Cette cérémonie était placée sous la présidence du ministre de l’Artisanat de la Culture de l’Industrie hôtelière et du Tourisme, Mamou Daffé et parrainée par l’ancien premier ministre Ousmane Issoufi Maïga. C’était en présence de plusieurs personnalités, des étudiants (tes) et collaborateurs de l’auteur.
Les tableaux exposés étaient au moins, une centaine d’œuvres produites durant 40 années de création, de résilience et d’amour. L’exposition comprend cinq (5) principaux parcours : La décennie académique; Les cantatrices du Mali ; La dimension esthétique et philosophique du musicien Salif Keïta ; Les Jocondes noires et les acteurs de la transition malienne.

L’exposition relative à la séquence « Jocondes noires » qui immortalise les femmes, a attiré l’attention des visiteurs. Pour l’auteur, « Cette séquence de l’exposition est présentée au public pour la première fois. Elle est inédite en ce sens qu’elle interroge la tradition de l’art de la Renaissance, à travers l’image emblématique de la Joconde de Leonard de Vinci, transposée dans une dimension africaine. Ce dernier qui est italien d’origine, est considéré selon M Kamara Ka, comme le plus grand artiste dans le monde ayant laissé des traces.
Il ajoutera que cette exposition est une série de portraits de femmes du Mali, qui sont devenues célèbres auprès de leurs contemporains grâce à leur beauté et leur élégance. Et d’ajouter que ces femmes ont marqué les esprits et façonné les attitudes de leurs concitoyens au sens esthétique du terme. Avant de se féliciter pour son choix : « La femme c’est l’expression la plus achevée. C’est la création au sens divine du terme », a-t-il soutenu.
En outre, à travers cette exposition, Oumar Kamara Ka invite à la fois, les artistes ainsi que la jeunesse au travail : « Si la création se limitait à l’idée de création, il n’y aurait jamais eu de création. On ne peut pas rester à croiser les bras, mais l’artiste doit produire et je voulais montrer comme ça à la jeunesse que seul le travail paye », a-t-il souligné.
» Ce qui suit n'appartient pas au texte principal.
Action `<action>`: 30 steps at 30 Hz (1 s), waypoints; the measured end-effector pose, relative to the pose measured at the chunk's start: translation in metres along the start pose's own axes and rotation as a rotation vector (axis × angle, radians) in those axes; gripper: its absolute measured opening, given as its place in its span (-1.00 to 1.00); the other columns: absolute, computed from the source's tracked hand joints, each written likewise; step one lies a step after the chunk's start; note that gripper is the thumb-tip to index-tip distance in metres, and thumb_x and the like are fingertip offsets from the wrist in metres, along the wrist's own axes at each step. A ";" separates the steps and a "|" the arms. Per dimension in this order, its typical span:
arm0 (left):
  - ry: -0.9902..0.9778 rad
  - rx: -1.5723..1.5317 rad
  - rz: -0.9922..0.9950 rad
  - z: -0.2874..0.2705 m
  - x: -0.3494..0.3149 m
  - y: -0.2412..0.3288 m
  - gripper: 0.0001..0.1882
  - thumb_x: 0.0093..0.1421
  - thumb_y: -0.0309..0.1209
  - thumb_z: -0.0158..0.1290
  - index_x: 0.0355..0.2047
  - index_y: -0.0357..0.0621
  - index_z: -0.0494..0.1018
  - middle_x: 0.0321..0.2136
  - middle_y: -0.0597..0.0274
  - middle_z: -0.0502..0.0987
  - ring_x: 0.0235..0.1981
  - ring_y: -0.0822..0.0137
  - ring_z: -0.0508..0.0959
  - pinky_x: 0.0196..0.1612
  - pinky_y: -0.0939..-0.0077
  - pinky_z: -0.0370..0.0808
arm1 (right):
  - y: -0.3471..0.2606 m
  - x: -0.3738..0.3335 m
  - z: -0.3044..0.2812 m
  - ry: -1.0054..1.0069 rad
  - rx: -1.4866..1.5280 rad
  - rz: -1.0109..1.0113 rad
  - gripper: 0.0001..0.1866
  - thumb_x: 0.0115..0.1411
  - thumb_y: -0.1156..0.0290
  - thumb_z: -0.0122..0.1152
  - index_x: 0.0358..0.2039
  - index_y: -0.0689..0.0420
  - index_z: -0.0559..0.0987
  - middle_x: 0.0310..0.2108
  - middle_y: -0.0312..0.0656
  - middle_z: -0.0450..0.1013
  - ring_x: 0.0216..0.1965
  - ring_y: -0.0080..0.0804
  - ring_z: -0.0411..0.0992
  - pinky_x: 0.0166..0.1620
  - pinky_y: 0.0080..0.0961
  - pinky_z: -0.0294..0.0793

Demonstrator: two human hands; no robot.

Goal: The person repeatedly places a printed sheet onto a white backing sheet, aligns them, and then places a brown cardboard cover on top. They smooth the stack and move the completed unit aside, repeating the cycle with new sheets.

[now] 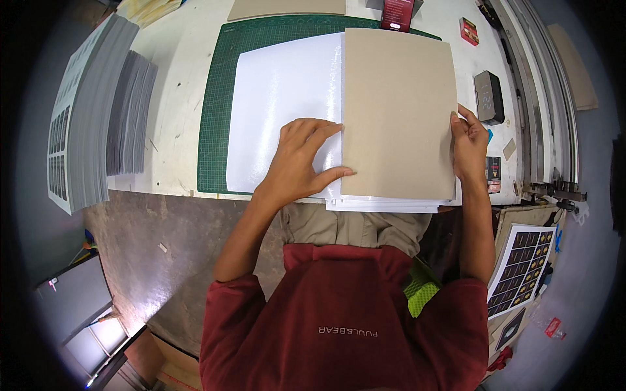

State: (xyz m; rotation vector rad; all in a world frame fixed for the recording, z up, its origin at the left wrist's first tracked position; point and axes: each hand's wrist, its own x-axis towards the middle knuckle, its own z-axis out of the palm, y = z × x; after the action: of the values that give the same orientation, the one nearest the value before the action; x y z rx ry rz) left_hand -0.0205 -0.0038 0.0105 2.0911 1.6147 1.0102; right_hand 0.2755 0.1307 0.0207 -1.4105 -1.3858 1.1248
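A beige cardboard sheet (399, 111) lies in front of me over a stack of white sheets (385, 206), whose edges show below it. To its left a glossy white sheet (280, 98) is spread on the green cutting mat (215, 143). My left hand (301, 156) rests over the white sheet with thumb and fingers apart. Its fingertips touch the cardboard's left edge, and the thumb tip lies just over that edge. At the opposite edge my right hand (467, 140) pinches the cardboard between thumb and bent fingers.
Tall stacks of printed sheets (91, 111) stand at the table's left. A dark red box (396, 14) sits beyond the cardboard. On the right are a black digital clock (489, 98), a small red box (469, 31), a dark small box (493, 174) and a metal rail (554, 98).
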 end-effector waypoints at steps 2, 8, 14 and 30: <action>-0.006 0.016 -0.010 0.002 -0.002 -0.002 -0.28 -0.10 -0.11 0.42 0.04 -0.15 0.46 -0.02 0.12 0.48 0.05 0.07 0.40 0.13 0.19 0.26 | 0.001 0.000 -0.002 0.009 -0.014 0.010 -0.63 0.35 0.47 0.09 0.10 0.40 0.45 -0.31 -0.14 0.59 -0.32 -0.63 0.46 -0.21 -0.70 0.39; -0.006 0.011 -0.008 0.003 -0.003 -0.001 -0.29 -0.10 -0.10 0.41 0.04 -0.13 0.46 -0.01 0.12 0.47 0.05 0.07 0.40 0.15 0.18 0.25 | 0.011 0.001 -0.005 0.027 -0.006 0.023 -0.64 0.34 0.48 0.09 0.09 0.39 0.46 -0.34 -0.19 0.58 -0.37 -0.66 0.42 -0.29 -0.71 0.35; -0.012 0.007 -0.004 0.005 -0.003 -0.004 -0.30 -0.07 -0.08 0.39 0.04 -0.13 0.46 -0.01 0.12 0.47 0.05 0.07 0.40 0.17 0.14 0.22 | 0.015 0.003 -0.005 0.022 -0.015 0.021 -0.63 0.34 0.47 0.10 0.10 0.39 0.46 -0.35 -0.21 0.57 -0.43 -0.71 0.37 -0.36 -0.75 0.29; -0.090 0.076 0.018 0.000 -0.003 0.000 -0.45 0.08 -0.03 0.26 0.05 0.02 0.56 0.02 0.07 0.42 0.08 0.06 0.35 0.19 0.11 0.18 | 0.021 0.007 -0.006 0.023 -0.055 0.029 -0.62 0.33 0.47 0.11 0.10 0.39 0.47 -0.38 -0.24 0.56 -0.43 -0.70 0.37 -0.33 -0.75 0.30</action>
State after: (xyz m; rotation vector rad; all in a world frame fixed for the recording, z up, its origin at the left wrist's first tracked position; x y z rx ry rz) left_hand -0.0206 -0.0067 0.0095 2.1713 1.6161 0.8599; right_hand 0.2867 0.1366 0.0013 -1.4830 -1.3935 1.0934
De même, il perçoit cette exposition comme une expression d’un sentiment personnel qui met en avant, quatre décennies d’intenses productions, l’impact culturel du vécu, les espoirs et parfois les sautes d’humeurs empreintes de profonds ressentiments, mais sans rancœur ». Et de soutenir que « c’est un témoignage vivant de résilience, de création et d’amour ».Toutes ces histoires que vous allez raconter dans ces œuvres sont mes histoires. Chacun des tableaux raconte une histoire. Et toutes ces histoires sont liées à ma vie », a indiqué le héros du jour.

Le ministre de tutelle est comblé : « l’exposition des 40 ans de l’artiste Oumar K m’a plongé dans un souvenir, en me confortant d’être toujours fier de ce Mali. Les travaux de ces 40 ans, relatent le passé glorieux du Mali, son présent et son futur. Ces joyaux de l’auteur continueront d’inspirer la jeune génération. Ses œuvres sont à saluer, on y trouve les valeurs du Mali », s’est exprimé le ministre de la Culture M Mamou Daffé.
Rappelons que ce projet d’exposition consacre les 40 années de la carrière artistique de l’auteur sous l’angle d’une carrière artistique de transmission de la mémoire aux générations futures. À travers elle, le directeur du Conservatoire rend à sa manière, un vibrant hommage à ces nombreuses personnes anonymes parmi lesquelles ses muses, qui lui ont servi de sources d’inspiration à sa création d’œuvres artistiques. L’objectif de ladite exposition est de faire connaitre les œuvres de l’artiste, l’environnement dans lequel elles été réalisées ainsi que, les diverses techniques de peinture expérimentées tout au long d’un parcours académique passionnant et inspirant. Les œuvres sont composées de peintures, de croquis et de portraits.